SPD leader Olaf Scholz, a 63-year-old career politician, is set to become Germany's next chancellor. Trained as a lawyer, he served as the mayor of Hamburg for six years before being appointed federal finance minister and vice chancellor in 2018 as part of Merkel's fourth government. During the election campaign, the SPD portrayed Scholz as a level-headed statesman who would be Merkel's natural successor.

Greens leader Annalena Baerbock is set to become Germany's first female foreign minister. She has repeatedly urged a harder line on China, but it remains unclear how far she can go considering Germany's economic overreliance on that country. China is Germany's main trading partner, according to Destatis, Germany's official statistics agency. Baerbock surely will face tremendous pressure from German industry to maintain the status quo on China.

FDP leader Christian Lindner, a hawk on fiscal policy issues (he places great importance on keeping government spending under control), will become finance minister, Germany's most powerful office. He has no background in business or finance and has never run a government ministry. Lindner, who is opposed to tax increases, wants to improve conditions for private investment in Germany. He has been a critic of Merkel's open door migration policy, and favors limited government and less regulations, positions that are the polar opposite of his coalition partners.

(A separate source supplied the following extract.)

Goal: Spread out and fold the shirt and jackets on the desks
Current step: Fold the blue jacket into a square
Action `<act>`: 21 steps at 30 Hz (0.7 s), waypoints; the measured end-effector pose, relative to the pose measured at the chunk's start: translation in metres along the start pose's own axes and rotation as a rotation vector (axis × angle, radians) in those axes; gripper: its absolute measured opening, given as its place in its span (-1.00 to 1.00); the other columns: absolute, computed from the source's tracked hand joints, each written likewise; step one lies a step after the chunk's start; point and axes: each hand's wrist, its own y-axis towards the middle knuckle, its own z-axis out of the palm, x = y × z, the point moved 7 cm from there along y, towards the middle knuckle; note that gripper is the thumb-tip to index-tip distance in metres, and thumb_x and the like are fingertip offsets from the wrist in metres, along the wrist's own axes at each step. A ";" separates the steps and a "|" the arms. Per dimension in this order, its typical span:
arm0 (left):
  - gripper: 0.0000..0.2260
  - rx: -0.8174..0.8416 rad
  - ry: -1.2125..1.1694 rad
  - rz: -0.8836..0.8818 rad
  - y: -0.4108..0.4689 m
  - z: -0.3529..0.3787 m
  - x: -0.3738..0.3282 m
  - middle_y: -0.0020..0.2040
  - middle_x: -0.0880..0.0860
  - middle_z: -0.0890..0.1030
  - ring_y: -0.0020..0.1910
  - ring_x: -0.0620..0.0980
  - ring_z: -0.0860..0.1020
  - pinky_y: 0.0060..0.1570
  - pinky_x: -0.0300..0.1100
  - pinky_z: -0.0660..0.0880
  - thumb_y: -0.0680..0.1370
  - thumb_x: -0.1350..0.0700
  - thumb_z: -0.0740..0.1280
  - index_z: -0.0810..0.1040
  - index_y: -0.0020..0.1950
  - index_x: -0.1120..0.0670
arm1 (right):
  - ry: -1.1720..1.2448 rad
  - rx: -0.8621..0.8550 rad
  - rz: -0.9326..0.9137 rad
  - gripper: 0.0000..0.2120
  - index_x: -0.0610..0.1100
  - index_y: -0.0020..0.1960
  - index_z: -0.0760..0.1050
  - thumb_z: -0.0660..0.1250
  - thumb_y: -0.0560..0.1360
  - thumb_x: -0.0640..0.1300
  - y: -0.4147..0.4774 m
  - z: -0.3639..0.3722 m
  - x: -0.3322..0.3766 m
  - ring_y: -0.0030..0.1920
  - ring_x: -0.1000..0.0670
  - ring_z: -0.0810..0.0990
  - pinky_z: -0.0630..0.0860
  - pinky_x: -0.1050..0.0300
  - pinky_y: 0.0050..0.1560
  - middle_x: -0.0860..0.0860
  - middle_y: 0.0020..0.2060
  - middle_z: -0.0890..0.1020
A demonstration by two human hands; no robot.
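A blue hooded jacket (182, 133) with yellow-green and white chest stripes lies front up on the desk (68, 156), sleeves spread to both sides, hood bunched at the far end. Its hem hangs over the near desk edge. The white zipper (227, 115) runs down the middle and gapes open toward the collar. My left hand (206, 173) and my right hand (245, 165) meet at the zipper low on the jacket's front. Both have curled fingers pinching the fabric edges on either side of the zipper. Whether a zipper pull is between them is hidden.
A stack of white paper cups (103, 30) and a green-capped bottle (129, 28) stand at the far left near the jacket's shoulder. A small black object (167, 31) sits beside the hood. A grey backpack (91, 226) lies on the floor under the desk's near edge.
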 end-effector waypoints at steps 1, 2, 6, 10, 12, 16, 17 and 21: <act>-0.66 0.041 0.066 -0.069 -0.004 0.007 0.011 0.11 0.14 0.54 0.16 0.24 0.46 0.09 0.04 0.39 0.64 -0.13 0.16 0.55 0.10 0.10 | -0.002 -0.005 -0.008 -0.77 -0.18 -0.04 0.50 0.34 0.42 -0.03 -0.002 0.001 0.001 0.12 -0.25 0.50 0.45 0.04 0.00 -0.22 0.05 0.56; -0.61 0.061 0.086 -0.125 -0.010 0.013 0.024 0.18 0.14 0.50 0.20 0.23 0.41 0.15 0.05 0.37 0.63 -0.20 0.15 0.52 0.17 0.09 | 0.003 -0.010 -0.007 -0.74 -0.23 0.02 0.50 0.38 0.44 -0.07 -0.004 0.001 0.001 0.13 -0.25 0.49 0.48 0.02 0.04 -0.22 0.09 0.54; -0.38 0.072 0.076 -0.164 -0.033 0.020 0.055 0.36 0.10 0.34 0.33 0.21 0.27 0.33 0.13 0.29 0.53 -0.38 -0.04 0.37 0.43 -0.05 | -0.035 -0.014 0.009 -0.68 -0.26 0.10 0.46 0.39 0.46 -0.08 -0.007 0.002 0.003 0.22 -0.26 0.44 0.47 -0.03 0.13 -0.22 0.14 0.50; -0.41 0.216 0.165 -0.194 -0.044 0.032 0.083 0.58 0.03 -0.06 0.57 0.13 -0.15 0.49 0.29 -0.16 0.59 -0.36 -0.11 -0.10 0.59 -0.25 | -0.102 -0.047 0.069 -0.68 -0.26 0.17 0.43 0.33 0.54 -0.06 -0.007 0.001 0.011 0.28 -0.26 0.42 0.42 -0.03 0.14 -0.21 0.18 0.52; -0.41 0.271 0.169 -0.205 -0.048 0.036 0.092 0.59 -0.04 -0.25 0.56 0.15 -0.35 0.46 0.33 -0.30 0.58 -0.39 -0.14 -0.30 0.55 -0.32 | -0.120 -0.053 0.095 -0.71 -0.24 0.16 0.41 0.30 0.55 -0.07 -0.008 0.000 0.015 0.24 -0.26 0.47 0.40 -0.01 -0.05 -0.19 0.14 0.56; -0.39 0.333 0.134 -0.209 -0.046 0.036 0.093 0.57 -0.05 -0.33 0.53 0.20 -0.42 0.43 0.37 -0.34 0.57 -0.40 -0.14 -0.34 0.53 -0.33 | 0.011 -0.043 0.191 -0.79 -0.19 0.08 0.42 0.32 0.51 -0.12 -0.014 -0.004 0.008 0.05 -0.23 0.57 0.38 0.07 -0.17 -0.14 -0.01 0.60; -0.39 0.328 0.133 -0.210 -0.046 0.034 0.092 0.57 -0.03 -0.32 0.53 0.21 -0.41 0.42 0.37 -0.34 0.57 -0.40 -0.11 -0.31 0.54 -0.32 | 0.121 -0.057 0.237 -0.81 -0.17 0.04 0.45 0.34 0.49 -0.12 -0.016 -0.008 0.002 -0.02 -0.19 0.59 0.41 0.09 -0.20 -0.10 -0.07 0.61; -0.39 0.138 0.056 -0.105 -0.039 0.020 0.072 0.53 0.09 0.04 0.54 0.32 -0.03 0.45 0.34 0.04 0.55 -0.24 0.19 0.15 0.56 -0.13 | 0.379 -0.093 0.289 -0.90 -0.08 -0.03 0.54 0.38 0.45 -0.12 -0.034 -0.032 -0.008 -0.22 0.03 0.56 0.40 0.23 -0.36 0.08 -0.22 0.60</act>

Evaluating the Coalition Agreement

Analysts and commentators generally agree that Germany's next government will face tremendous challenges in working together to turn its plans into reality. Many have asked how the coalition will pay for its policy program.

The head of the German Institute for Economic Research (DIW), Marcel Fratzscher, estimated that the coalition plans will cost at least 500 billion euros. In an interview with Rheinische Post, he said:

"The coalition agreement not only does not resolve the contradiction of tax cuts, compliance with the debt brake [Schuldenbremse, a constitutionally enshrined debt limit] and higher government spending but intensifies it. The financing of the social systems, especially the statutory pension, whose costs will explode in the future and require early countermeasures, also remains unsolved."

The director of the German Economic Institute (IW), Michael Hüther, agreed:

"When it comes to money, the coalition agreement lacks specifics. It is completely unknown how the coalition will finance all of its plans."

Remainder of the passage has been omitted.